→ EXERCISE DETAILS
Please take the lines from the one holding "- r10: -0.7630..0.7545" through the one holding "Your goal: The" in the data below and copy them exactly.

→ EXTRACTED RECORDS
────────────────────────────────────────

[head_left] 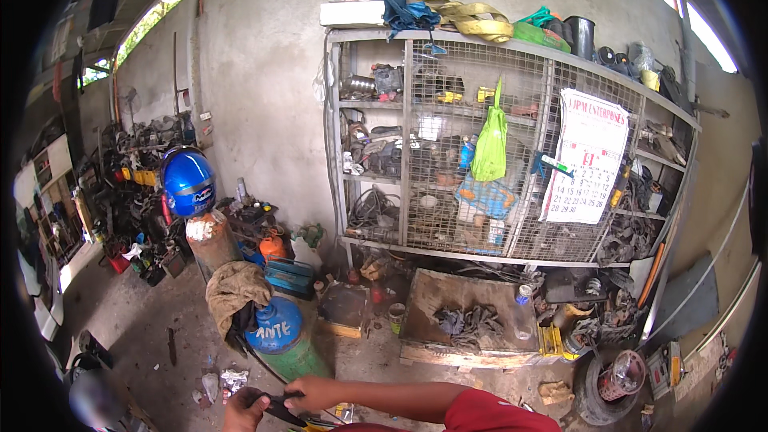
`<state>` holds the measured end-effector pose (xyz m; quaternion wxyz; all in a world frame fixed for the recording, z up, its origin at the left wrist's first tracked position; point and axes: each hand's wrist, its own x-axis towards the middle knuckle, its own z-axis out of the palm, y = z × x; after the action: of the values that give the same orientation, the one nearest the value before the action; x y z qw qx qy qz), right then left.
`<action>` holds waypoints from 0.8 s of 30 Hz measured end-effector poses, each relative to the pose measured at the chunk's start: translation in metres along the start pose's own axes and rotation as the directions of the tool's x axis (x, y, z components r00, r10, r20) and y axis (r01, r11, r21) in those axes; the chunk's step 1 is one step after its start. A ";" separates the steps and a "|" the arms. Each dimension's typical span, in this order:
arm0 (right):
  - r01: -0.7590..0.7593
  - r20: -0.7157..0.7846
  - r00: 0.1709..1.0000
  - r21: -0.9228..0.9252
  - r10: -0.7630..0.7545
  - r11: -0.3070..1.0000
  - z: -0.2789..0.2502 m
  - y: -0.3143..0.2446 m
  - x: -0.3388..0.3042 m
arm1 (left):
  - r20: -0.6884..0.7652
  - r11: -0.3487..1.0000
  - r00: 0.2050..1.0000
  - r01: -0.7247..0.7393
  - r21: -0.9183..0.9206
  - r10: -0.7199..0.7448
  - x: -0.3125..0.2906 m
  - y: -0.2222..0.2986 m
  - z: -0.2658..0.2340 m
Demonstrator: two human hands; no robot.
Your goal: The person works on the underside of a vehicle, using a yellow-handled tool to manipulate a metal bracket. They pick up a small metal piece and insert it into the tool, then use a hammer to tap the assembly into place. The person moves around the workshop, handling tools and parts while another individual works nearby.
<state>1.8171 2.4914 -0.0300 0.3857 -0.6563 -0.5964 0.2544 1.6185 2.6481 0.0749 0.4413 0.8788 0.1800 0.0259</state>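
At the lower edge, both of my hands are close together on a dark, elongated thing (282,410) whose kind I cannot make out. My left hand (245,410) pinches its left end between thumb and fingers. My right hand (314,393), its bare forearm reaching in from a red sleeve, closes over the upper right part. A bit of yellow shows just below the right hand, cut off by the picture's edge. Beyond the hands stands a gas cylinder (298,360), green with a blue top, and a brown cloth (238,288) is draped beside and partly over it.
A blue helmet (189,182) rests on a rusty cylinder (210,236). A wire-mesh shelf (448,144) full of parts lines the wall. On the floor are a wooden-framed tray (416,312) with dark rags, a tyre (592,400), a blue toolbox (290,276) and scraps.
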 end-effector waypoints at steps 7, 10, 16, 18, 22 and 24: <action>-0.525 0.678 0.715 0.360 0.170 0.771 -0.081 -0.061 0.010 | -0.172 0.823 0.980 -0.177 -0.540 0.099 0.019 0.022 0.003; -0.473 0.690 0.721 0.555 -0.060 0.684 -0.073 -0.042 0.013 | -0.150 0.769 0.986 -0.150 -0.622 0.071 0.014 0.043 -0.004; -0.369 0.615 0.789 0.460 0.010 0.807 -0.041 -0.033 0.016 | -0.045 0.722 0.998 -0.054 -0.690 0.032 0.010 0.010 -0.011; -0.343 0.607 0.795 0.448 0.001 0.825 -0.037 -0.033 0.018 | -0.036 0.743 0.998 -0.062 -0.666 0.051 0.009 0.008 -0.013; -0.354 0.648 0.761 0.444 -0.023 0.823 -0.043 -0.044 0.019 | -0.029 0.776 0.998 -0.058 -0.628 0.051 0.005 0.013 -0.018; -0.340 0.647 0.762 0.434 -0.026 0.834 -0.044 -0.047 0.019 | -0.021 0.764 0.999 -0.041 -0.644 0.035 0.005 0.013 -0.018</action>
<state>1.8278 2.5006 0.0358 0.3050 -0.4505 -0.5370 0.6447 1.6229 2.6566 0.0956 0.7146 0.6774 0.1441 0.0984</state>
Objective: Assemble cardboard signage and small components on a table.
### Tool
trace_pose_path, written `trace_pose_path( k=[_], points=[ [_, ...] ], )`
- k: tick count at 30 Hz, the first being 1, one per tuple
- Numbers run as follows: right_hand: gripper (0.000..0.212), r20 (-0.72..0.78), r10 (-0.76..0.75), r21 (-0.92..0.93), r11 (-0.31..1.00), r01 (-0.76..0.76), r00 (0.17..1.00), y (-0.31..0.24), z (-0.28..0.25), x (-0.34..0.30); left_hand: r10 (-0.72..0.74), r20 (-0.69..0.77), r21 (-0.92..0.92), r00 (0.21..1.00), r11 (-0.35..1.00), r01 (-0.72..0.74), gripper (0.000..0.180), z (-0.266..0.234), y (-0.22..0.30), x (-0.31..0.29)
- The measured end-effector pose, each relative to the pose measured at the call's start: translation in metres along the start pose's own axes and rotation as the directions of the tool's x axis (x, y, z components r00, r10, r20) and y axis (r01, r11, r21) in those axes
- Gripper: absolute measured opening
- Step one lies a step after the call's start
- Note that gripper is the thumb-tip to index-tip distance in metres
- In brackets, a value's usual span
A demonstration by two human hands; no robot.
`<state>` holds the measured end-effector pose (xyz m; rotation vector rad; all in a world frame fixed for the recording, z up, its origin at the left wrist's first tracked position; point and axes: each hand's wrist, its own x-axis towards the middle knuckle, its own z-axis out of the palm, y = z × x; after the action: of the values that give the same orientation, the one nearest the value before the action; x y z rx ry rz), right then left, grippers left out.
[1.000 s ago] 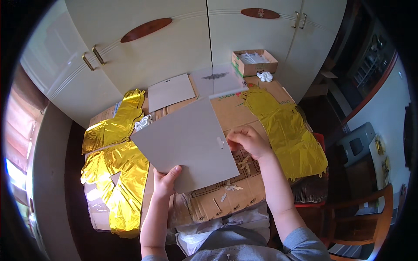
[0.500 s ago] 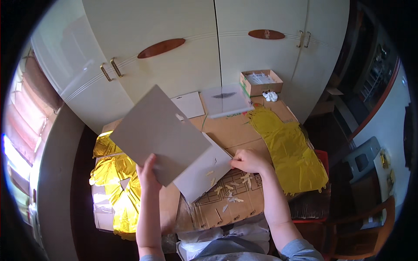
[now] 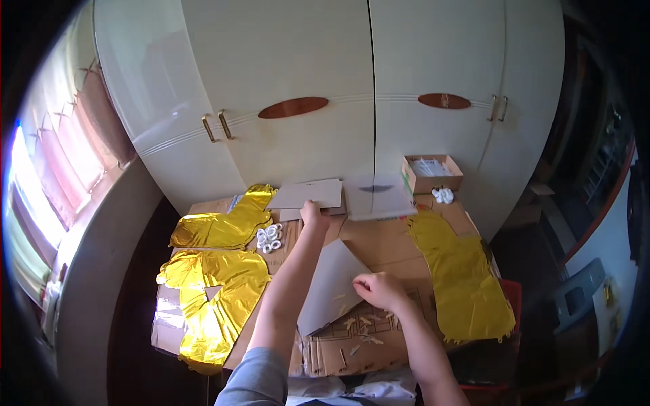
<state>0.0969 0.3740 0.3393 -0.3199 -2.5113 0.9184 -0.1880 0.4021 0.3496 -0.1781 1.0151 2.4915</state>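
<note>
- Tall cream cupboard doors (image 3: 298,61) fill the back of the room, with brass handles (image 3: 225,125) and reddish-brown oval plaques (image 3: 293,107) on them. Off to the left, pinkish curtains (image 3: 98,128) hang by a bright window.
- Everything's spread over a tabletop (image 3: 389,245) covered in brown cardboard.
- My left hand (image 3: 313,215) is stretched out toward the far side, fingers clamped on the near edge of a grey board (image 3: 311,193).
- That one overlaps a second board (image 3: 290,214) peeking out below it, back by the cupboard. Can't tell if it's lying flat on it or held a bit above.
- My right hand (image 3: 384,292) is closer to me, fingers bent and drawn together at the right edge of a pale grey sheet (image 3: 330,284). Honestly can't tell if they're pinching it or just up against it.
- That sheet sits near the middle, turned at an angle with one corner pointing away from me. Little scraps (image 3: 367,321) are scattered along its lower right side.
- Shiny gold foil pieces (image 3: 217,230) on the left, two of them, plus one yellowish foil shape (image 3: 464,291) on the right.
- Small pile of white rings (image 3: 273,233) next to the left foil.
- Far edge, right of the boards: a see-through packet (image 3: 379,204) with a dark mark, then an open cardboard box (image 3: 437,184) of white sticks (image 3: 431,167), and a white bundle (image 3: 443,195) just in front of it.
</note>
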Motion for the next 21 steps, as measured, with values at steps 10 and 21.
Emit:
trace_pose_path(
  k=[10, 21],
  points=[
    [0.006, -0.173, -0.121, -0.096, 0.990, 0.105, 0.977, 0.004, 0.002, 0.004, -0.076, 0.047, -0.078, 0.996, 0.994, 0.080, 0.033, 0.000, -0.035, 0.064],
    [0.006, -0.309, -0.061, -0.090, 0.995, 0.035, 0.949, 0.010, 0.005, 0.008, -0.691, 0.158, 0.457, 0.705, 0.684, 0.568, 0.054, -0.010, 0.037, -0.010]
  ],
)
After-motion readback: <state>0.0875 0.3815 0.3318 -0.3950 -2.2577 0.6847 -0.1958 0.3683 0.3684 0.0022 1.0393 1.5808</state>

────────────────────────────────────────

→ RESULT FOR THIS TASK
  - r10: -0.7630..0.7545
  - r11: -0.3070..1.0000
  - z: -0.2789..0.2502 m
  - y: -0.3143..0.2446 m
  - x: -0.3388..0.3042 m
arm1 (left):
  - r20: -0.6884..0.7652
  - r11: -0.3487..1.0000
  - r00: 0.2050..1.0000
  - r01: -0.7247..0.7393
  - r21: -0.9183..0.9206
  - r10: -0.7199..0.7448
  - x: -0.3125..0.2906 m
  - y: -0.2222..0.2986 m
  - z: -0.2658..0.2340 m
Demonstrator: two human hands; no robot.
Your goal: The person works on the underside of a vehicle, using a yellow-handled tool to manipulate a metal bracket. They pick up a small metal piece and insert it into the tool, then use a hammer to tap the assembly into place. The person moves around the workshop, handling tools and parts while another individual works nearby.

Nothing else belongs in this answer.